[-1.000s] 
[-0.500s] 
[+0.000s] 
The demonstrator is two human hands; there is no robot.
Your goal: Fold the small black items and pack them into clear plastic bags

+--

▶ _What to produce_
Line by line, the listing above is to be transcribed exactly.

▶ _Output of the exercise_
[-1.000s] 
[-0.500s] 
[+0.000s] 
The demonstrator is two human hands; there is no robot.
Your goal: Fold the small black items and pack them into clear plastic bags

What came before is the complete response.